Welcome to the Ghost Threading Compiler project!
This repository contains the source code for an LLVM-based compiler that enables Ghost Threading — a software-only prefetching mechanism that utilizes idle Simultaneous Multithreading (SMT) contexts to launch lightweight helper threads. The technique is described in the paper:
Ghost Threading: Helper-Thread Prefetching for Real Systems
Yuxin Guo, Alexandra W. Chadwick, Márton Erdős,, Utpal Bora, Akshay Bhosale, Giacomo Gabrielli and Timothy M. Jones
International Symposium on Microarchitecture (MICRO)
October 2025
Please cite this paper if you produce any work that uses this repository.
Consult the Getting Started with LLVM page for information on building and running LLVM.

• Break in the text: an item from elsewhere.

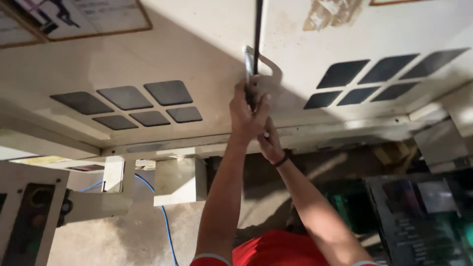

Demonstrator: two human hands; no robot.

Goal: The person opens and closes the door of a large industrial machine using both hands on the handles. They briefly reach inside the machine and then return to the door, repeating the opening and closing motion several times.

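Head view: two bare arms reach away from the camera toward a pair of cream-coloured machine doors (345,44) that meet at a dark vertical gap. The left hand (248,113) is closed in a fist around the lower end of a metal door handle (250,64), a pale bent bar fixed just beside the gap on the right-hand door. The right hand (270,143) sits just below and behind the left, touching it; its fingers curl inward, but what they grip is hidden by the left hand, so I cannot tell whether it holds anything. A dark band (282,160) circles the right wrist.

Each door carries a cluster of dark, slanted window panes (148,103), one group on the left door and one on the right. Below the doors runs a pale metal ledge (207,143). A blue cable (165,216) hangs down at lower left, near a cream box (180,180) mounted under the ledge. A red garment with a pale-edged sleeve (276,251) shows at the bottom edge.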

You can install the required dependencies using the following commands:
sudo apt-get update
sudo apt-get install python3 llvm clang lld ninja-build cmake
brew install llvm lld python ninja cmake
- Clone the repository:
git clone https://github.com/CompArchCam/GhostThreadingCompiler.git
- Build the compiler
cd GhostThreadingCompiler
mkdir build && cd build
export LLVMDIR="/llvm/install/path"
cmake -G Ninja \
-DCMAKE_INSTALL_PREFIX="${LLVMDIR}" \
-DCMAKE_C_COMPILER=clang -DCMAKE_CXX_COMPILER=clang++ \
-DCMAKE_BUILD_TYPE=Release \
-DLLVM_OPTIMIZED_TABLEGEN=On \
-DLLVM_ENABLE_PROJECTS="clang;lld;openmp" \
-DLLVM_TARGETS_TO_BUILD="X86" \
-DLLVM_PARALLEL_COMPILE_JOBS=6 \
-DLLVM_PARALLEL_LINK_JOBS=4 \
-DLLVM_USE_LINKER=lld \
../llvm
ninja install
export PATH="${LLVMDIR}/bin:$PATH"
Once installed, you can verify the installation by running the following command:
opt --help-hidden | grep ghostthreading
clang --version
This should print the version of the compiler that you have installed.
The compiler is pragma driven and an expensive memory load in a loop can be annotated with prefetch intrinsic as show below:
// test.c
#include<stdio.h>
extern int foo(int);
extern int **Data;
extern unsigned Length;
int main() {
long int Sum = 0;
#pragma ghost_threading sync_frequency(14) skip_iter(8) serial_max_threshold(100) serial_min_threshold(10)
for(unsigned i = 0; i < Length; i++) {
__builtin_prefetch(Data[i+64]);
Sum += foo(*Data[i]);
}
printf("Sum %ld\n", Sum);
}
The hyper-parameters are described in detail in the paper and must be tuned for each workload and target machine to achieve optimal performance.
The Ghost Threading pass is enabled by defaul but can be enabled/disabled with the command line flag -ghostthreading=[true|false]
.
clang -O3 -w -Wall -std=c11 \
-mtune=native -march=native \
-mllvm -ghostthreading=true \
test.c -o test.out
The benchmarks or workloads used to evaluate this automated technique can be fetched from
the repository ghost-threading-bmk.
These are workloads from gap
and htpf
as described in the aforementioned MICRO paper.
The scripts to compile and execute the baseline, automatic Ghost Threading, and manual Ghost Threading
technique can be found in the directory workdir
.
The script config.sh
sets the relevant flags for each of the techniques.
This work was supported by the Engineering and Physical Sciences Research Council (EPSRC), grant EP/W00576X/1, and Arm. Additional data related to this publication is available in the repository at url.
We welcome contributions from the community! If you want to improve the project or add new features, follow these steps:
- Fork the repository.
- Create a new branch (
git checkout -b feature-name)
. - Implement your feature or bug fix.
- Run the benchmarks and ensure all tests pass.
- Commit your changes and push them to your fork.
- Create a pull request describing your changes.